Electricity might come from the socket in the wall, but in future it will often also be coming from “virtual” eco-power stations linked together in a smart grid. Power from wind, solar and biomass energy is contributing more and more to meeting electricity needs in Germany. The figure has already passed 25 percent, and this development is changing the energy system. It’s important that other power stations can be flexibly turned on and off depending on how much of the fluctuating “green power” is being generated at any one time. Classic gas-fired power stations can do this, but “virtual power stations” will also increasingly fill the gap in the years to come.

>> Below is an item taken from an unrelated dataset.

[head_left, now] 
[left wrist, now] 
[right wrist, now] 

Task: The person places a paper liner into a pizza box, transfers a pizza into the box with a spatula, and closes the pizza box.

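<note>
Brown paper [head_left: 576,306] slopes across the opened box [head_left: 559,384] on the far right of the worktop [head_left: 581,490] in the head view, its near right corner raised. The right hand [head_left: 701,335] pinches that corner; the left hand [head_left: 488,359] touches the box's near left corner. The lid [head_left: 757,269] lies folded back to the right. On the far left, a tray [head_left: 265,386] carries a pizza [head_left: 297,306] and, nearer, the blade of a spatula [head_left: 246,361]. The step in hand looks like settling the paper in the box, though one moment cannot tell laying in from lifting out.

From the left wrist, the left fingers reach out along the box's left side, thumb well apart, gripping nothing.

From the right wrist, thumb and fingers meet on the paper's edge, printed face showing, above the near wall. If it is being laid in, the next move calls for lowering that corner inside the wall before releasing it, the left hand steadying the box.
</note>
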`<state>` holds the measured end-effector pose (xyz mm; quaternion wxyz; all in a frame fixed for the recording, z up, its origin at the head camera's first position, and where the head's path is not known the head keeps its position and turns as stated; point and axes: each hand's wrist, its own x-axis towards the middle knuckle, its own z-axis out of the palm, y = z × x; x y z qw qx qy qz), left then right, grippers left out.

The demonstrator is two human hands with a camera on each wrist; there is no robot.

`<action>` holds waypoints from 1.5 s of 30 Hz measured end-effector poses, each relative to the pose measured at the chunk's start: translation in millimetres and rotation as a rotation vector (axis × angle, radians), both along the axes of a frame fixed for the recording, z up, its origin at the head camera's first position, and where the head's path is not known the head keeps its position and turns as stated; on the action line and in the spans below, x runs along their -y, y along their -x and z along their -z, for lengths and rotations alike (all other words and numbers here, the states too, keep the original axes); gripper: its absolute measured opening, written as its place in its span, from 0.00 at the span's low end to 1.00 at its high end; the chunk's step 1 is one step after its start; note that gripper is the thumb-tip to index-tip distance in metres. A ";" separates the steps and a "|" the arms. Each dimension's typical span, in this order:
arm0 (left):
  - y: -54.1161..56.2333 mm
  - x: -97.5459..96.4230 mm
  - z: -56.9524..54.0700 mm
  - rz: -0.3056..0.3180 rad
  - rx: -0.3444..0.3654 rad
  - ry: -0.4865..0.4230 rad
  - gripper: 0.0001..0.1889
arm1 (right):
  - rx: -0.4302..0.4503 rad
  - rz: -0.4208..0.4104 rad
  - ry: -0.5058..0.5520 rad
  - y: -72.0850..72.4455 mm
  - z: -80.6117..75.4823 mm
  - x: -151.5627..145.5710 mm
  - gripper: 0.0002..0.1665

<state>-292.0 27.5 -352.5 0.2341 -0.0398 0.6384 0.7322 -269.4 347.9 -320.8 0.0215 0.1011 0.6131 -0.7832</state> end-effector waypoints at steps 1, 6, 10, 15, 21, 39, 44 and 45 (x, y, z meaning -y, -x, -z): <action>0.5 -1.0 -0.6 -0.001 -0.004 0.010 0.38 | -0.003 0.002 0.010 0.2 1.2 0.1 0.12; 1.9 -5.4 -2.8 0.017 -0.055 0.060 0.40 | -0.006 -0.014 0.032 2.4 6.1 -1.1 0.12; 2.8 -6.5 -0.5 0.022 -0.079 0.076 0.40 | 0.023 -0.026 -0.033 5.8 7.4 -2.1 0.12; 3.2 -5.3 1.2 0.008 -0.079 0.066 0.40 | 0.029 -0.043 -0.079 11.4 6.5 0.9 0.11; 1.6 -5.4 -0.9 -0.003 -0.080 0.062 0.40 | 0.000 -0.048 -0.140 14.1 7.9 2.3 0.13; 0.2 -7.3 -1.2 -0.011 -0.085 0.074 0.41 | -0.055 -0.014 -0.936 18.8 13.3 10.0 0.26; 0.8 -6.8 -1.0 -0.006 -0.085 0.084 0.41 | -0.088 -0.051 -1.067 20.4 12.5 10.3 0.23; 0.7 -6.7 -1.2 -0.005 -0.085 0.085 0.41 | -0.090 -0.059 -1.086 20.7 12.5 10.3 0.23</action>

Trianel, a municipal utility network in Aachen, recently launched test operations of a new variation on this theme: 25 small cogeneration plants – which supply both electricity and heat in houses simultaneously – have been connected into a network and centrally controlled as a single power station. The fuel used is hydrogen produced from natural gas on site. The big advantage is that the energy is generated where it is needed. “This relieves the power distribution networks and avoids transmission losses,” which, according to Trianel, can be up to ten percent when electricity is generated in big power stations.
Federal Environment Minister Peter Altmaier (CDU) attended the launch of the project, in which 15 urban and regional utilities are taking part. He said: “I am convinced that what you are doing here is the beginning of an entirely new development.” Virtual power-station networks “are forward-looking milestones on the road to a successful energy-system transformation.”
The energy system of the future will be “smart”, intelligent and flexible. Windmills, solar panels and biogas plants, which can be located in different regions, can also be hooked up to form virtual power stations. Green-electricity generation can be made more reliable in this way, because a biogas power station can step into the breach when the wind and/or sun are taking a break. A further component of the “smart grid” is switching large power consumers like cold stores on and off, depending on power availability.